Seven were released from the 78th Precinct stationhouse in Park Slope after a few hours. Two remained incarcerated on Wednesday afternoon, facing additional charges of resisting arrest, police said.

“[The police] were actually very kind with us today,” explained Sanders, who has been HIV positive since 2004. “It wasn’t that bad. There were no faces in the ground, but the handcuffs were pretty tight. The bad weather was the most treacherous thing.”

About 60 protesters — including some dressed as bagels (to “schmeer” Mayor Bloomberg, get it?) rallied outside the Brooklyn Public Library, where the mayor was speaking in honor of World AIDS Day. Several protesters were arrested for blocking traffic in Grand Army Plaza.
Photo by Paul Martinka

So were the bagel costumes, apparently: They weren’t designed so one could put his hands behind his back, Sanders recalled.

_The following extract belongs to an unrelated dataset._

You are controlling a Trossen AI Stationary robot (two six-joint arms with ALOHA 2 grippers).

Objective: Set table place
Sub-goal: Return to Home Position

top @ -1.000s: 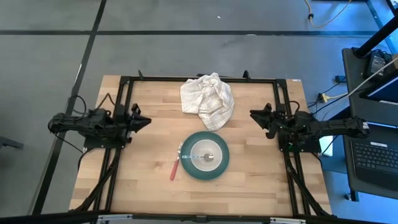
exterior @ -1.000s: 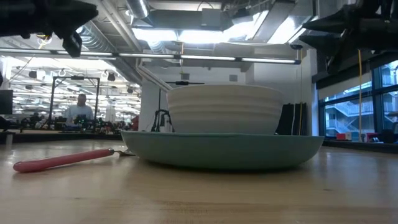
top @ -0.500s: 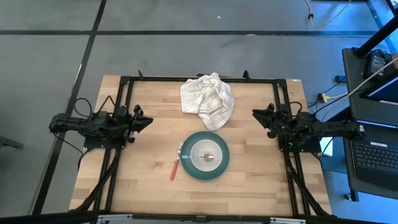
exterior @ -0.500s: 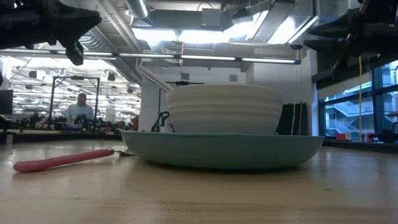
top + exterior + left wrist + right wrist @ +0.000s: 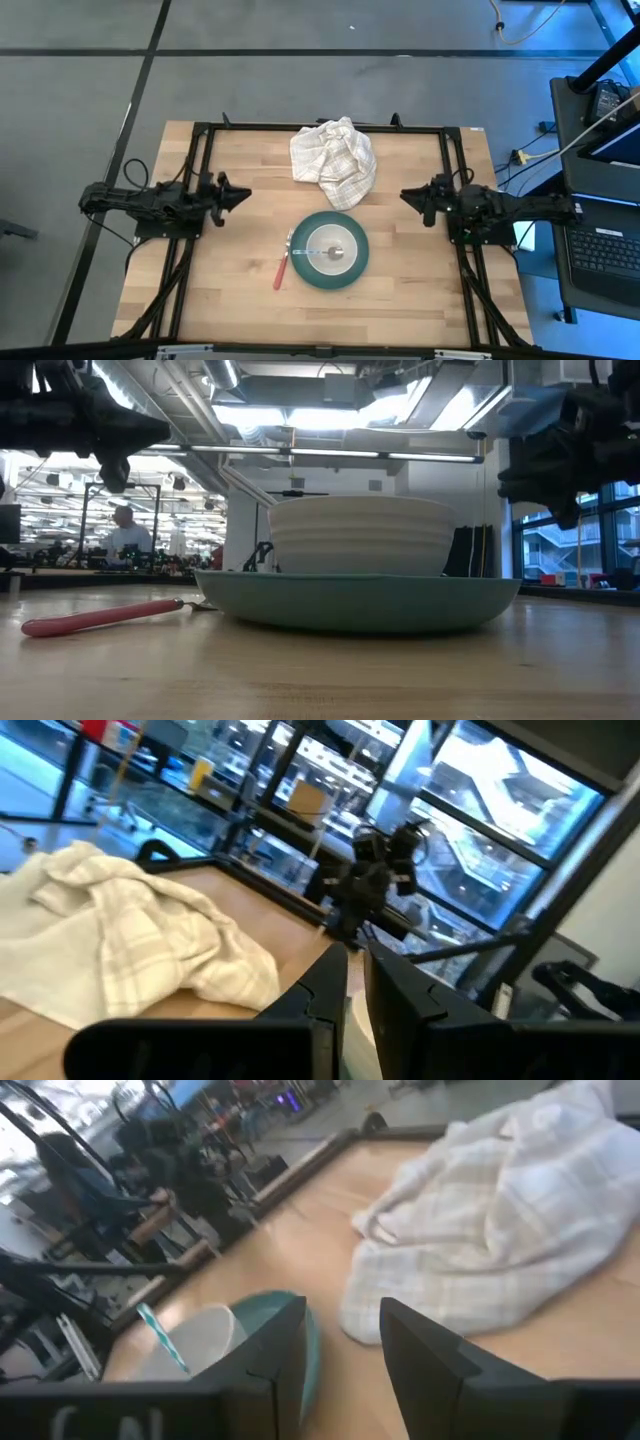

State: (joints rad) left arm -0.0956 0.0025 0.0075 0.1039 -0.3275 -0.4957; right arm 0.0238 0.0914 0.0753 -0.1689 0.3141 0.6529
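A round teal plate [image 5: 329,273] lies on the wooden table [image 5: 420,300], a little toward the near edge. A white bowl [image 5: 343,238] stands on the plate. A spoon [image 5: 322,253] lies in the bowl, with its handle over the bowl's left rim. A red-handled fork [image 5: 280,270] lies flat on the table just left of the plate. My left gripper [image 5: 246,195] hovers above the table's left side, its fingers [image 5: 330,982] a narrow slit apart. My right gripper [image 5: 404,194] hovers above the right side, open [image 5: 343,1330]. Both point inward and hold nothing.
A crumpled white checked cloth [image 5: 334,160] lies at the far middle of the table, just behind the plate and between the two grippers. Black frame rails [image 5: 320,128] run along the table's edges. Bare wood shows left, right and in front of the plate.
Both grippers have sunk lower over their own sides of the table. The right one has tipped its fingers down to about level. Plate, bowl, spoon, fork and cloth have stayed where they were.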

“Because I had this big costume on, my arms were sticking out of the sides,” Sanders said. “The cop on me had to call one of his fellows over to help hoist me up.”

Bloomberg never stepped outside to address the protestors.

Housing Works CEO Charles King hoped the group’s tasty protest would highlight what he called a “World AIDS Day hypocrisy.”

Each year Bloomberg holds a bagel breakfast on World AIDS Day to re-commit himself to the fight against AIDS in New York City, then proposes budgets that cut services to low income New Yorkers suffering from the disease, said King, who was dressed up like a sesame seed bagel.

“Mayor Bloomberg is like Marie Antoinette,” King said. “His attitude to poor people with AIDS is ‘Let them eat bagels!’ ”

Calls to the mayor’s office for comment were not returned, although it seems that the protest did have a biting impact on the breakfast: this year those at the breakfast were served scones, not bagels, sources said.